岡崎市山中の最恐カオス・スポット、ネオ・キタロー村で“村長”の独白を聞いた!


岡崎は「へんなもの」の宝庫

 大きな観光地があるわけでもないのに、街を歩いているとジワジワと心に迫る街がある。

 愛知県岡崎市出身の知り合いに「今度、岡崎に行くのだが、お城以外に何かおすすめは?」と尋ねると、「ない。でも名古屋がわりと近いよ」と即答された。

 いや、隣りの市じゃなくて岡崎市の中に何かないのか。

「……最近だとユーチューバーの東海オンエアと非公式キャラのオカザえもんかな?」

 ……「ってそれ、観光地じゃないでしょう」という押し問答の揚げ句、「そういえば……」と教えてくれたのが、「喫茶レストラン丘」という店である。

「昔は普通の渋い喫茶店だったのに、うちのオカンが久しぶりに行ったら、なんか全く別の店になってたって。壁から天井までダーッ! と一面、光ってて眩しいんだとか。とにかく不思議な店らしい」

 へえ。昭和レトロな喫茶店がカラオケ喫茶にでも路線変更して、ミラーボールでもグルグルと回っているのだろうか。せっかくなのでどんなところか楽しみにしたい。ネットで調べることはせず、住所だけ教えてもらって訪れることにした。

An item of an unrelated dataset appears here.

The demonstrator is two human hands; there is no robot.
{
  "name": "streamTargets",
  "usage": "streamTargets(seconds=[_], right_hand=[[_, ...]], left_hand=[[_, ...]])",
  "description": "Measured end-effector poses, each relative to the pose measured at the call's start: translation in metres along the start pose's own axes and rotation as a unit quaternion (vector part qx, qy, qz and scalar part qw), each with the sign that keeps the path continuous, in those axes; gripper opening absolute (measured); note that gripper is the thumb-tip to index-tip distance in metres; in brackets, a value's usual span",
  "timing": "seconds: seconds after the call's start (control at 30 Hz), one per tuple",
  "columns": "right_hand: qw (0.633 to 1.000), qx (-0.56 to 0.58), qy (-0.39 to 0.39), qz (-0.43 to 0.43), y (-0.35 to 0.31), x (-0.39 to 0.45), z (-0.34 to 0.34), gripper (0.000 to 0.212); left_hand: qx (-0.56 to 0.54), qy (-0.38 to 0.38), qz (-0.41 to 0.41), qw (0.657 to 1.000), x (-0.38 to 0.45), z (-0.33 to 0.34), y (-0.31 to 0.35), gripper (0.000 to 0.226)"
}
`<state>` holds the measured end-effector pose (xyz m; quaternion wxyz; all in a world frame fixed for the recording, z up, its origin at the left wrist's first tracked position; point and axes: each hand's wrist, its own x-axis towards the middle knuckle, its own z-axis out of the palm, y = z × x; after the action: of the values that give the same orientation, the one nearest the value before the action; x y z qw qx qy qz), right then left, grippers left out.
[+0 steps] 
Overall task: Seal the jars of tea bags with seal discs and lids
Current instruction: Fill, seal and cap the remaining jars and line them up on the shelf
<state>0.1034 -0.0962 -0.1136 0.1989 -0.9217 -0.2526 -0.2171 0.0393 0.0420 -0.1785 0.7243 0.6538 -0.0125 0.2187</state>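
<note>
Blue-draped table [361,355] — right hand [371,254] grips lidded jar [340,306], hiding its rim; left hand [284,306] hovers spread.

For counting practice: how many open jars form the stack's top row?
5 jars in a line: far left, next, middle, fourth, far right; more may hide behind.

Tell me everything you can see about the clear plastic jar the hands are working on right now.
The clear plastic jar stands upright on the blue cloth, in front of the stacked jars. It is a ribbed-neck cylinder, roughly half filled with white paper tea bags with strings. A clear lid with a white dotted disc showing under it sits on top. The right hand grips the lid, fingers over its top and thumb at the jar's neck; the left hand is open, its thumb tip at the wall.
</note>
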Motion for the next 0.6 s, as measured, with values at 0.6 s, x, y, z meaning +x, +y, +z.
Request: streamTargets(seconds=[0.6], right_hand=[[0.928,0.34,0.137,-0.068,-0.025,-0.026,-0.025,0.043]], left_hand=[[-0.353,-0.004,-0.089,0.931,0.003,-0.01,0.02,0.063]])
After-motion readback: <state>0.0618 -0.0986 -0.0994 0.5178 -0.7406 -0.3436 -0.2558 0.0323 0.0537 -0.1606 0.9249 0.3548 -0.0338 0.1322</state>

 さて、岡崎城以外、何も知らなかった岡崎であるが、実際に行ってみると意外なほどおもしろい。ごくありふれた住宅街のなかに化け猫の石像が建っていたり、銀行にドライブスルーの窓口(跡地)があったり、足を伸ばして山に行けば廃材で作った奇天烈な村が現れる。おかげで日が暮れる前までに多くの「へんなもの」をカメラに収めることになった。

 そして夜、いよいよ知り合いが教えてくれた「喫茶レストラン丘」へと向かう。

 編集K氏とともに、散歩がてら川沿いにぶらぶらと歩いていると、人気のない広場に何体もの石像が浮かび上がる一角が見えてきた。何の石像かと目を凝らせば、武将たちである。

 しかもただの石像ではない。太鼓を叩いてる武士の顔は目玉が飛び出そうなほど驚いた顔ででかい口を開けてるし、馬に乗っている武士の左手は意味ありげで、思わず立ち止まってしまう妙な石像たちである。